* _Directions for this task_
How many lines in these records hold the string "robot"? Reply with the number alone.
◆ ◆ ◆ ◆ ◆ ◆ ◆
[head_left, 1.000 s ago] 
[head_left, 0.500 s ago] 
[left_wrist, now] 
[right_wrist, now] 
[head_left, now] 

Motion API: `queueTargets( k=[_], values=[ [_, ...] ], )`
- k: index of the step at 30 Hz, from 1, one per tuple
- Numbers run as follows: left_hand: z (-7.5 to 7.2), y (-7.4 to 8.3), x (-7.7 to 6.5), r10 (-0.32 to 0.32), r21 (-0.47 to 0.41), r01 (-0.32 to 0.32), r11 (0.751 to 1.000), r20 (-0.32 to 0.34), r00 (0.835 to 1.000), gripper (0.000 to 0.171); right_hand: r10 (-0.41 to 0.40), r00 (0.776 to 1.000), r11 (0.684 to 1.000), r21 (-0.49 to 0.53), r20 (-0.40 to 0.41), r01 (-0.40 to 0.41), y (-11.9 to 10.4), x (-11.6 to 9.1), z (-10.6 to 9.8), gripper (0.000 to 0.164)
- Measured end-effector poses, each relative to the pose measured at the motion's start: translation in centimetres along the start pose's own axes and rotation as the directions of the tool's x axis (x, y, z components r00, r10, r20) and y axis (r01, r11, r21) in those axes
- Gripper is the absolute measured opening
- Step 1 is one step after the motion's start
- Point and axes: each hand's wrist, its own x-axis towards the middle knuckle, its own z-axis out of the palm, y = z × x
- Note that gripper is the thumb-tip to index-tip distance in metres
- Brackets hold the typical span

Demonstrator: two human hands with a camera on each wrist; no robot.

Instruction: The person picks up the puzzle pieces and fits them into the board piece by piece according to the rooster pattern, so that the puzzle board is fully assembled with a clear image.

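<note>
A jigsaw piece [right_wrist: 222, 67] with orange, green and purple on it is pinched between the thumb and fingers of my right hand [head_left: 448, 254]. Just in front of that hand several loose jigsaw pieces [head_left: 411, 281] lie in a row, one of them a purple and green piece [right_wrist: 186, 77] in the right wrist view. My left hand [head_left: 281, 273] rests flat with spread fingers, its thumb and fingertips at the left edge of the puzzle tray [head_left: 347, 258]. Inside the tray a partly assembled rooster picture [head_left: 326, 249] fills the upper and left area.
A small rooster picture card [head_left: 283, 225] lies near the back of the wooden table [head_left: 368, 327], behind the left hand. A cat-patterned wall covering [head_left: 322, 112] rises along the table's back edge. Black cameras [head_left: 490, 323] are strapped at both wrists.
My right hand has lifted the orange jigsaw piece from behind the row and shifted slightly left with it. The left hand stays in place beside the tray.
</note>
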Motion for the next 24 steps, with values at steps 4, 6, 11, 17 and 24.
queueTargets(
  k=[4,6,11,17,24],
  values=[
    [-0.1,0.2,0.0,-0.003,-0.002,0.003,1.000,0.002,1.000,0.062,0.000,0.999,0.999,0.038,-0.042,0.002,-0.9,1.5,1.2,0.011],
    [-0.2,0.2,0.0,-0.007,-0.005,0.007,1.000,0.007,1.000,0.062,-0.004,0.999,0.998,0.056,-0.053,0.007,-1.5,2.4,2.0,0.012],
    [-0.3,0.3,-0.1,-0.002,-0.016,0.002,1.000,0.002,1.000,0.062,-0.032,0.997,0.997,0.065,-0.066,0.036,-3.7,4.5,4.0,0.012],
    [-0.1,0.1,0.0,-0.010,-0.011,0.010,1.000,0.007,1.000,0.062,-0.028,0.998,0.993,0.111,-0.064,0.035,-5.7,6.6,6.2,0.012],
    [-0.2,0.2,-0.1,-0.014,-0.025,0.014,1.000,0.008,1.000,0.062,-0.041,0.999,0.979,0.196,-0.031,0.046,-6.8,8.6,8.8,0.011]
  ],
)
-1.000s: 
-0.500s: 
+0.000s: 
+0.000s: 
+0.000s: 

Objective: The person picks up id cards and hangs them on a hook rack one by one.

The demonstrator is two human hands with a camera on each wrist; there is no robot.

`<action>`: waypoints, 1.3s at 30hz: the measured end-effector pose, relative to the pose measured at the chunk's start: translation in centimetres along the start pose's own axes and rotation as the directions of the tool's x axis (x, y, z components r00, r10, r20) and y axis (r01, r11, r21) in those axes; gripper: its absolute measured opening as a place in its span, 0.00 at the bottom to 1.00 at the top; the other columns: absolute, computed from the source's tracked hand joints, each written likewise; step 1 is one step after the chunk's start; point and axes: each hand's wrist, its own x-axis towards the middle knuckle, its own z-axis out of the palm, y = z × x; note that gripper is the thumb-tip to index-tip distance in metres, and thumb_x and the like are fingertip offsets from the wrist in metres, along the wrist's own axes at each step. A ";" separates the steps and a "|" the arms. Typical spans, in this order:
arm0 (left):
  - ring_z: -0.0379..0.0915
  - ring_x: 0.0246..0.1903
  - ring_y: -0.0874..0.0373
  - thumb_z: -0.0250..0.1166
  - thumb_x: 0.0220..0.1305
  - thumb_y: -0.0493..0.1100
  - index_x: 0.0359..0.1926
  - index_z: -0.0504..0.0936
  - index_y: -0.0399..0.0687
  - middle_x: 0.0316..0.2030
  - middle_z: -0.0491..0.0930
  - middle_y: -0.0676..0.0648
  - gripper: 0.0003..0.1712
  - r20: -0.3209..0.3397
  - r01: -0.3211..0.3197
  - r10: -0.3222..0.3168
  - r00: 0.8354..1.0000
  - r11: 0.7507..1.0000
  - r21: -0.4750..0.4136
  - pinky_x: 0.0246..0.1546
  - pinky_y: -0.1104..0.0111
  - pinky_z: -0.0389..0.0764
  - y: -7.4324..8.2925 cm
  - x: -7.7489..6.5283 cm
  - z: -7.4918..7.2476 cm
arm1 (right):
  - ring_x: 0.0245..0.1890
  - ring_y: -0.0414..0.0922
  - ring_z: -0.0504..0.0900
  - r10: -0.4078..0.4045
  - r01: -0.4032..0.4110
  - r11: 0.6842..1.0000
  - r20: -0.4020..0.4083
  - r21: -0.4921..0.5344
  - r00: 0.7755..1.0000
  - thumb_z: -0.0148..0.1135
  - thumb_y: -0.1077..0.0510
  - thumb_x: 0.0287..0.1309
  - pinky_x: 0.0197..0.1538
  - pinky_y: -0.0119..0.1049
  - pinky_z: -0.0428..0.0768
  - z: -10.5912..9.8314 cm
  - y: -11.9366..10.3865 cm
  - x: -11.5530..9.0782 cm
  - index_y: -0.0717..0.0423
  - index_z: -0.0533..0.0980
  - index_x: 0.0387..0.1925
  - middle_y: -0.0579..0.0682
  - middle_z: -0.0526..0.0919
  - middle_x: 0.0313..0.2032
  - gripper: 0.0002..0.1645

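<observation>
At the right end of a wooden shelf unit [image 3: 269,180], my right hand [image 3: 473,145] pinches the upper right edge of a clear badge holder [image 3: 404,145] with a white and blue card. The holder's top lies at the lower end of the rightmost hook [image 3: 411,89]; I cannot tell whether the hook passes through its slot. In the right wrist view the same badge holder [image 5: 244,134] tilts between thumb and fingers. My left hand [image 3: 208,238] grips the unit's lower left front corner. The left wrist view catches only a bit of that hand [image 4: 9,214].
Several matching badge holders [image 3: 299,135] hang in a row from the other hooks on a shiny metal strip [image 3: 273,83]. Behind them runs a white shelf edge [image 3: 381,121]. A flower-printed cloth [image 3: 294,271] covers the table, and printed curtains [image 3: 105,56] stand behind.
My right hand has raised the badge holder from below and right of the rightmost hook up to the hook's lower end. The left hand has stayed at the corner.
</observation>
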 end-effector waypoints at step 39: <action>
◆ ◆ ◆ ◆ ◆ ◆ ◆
* _Response below_
2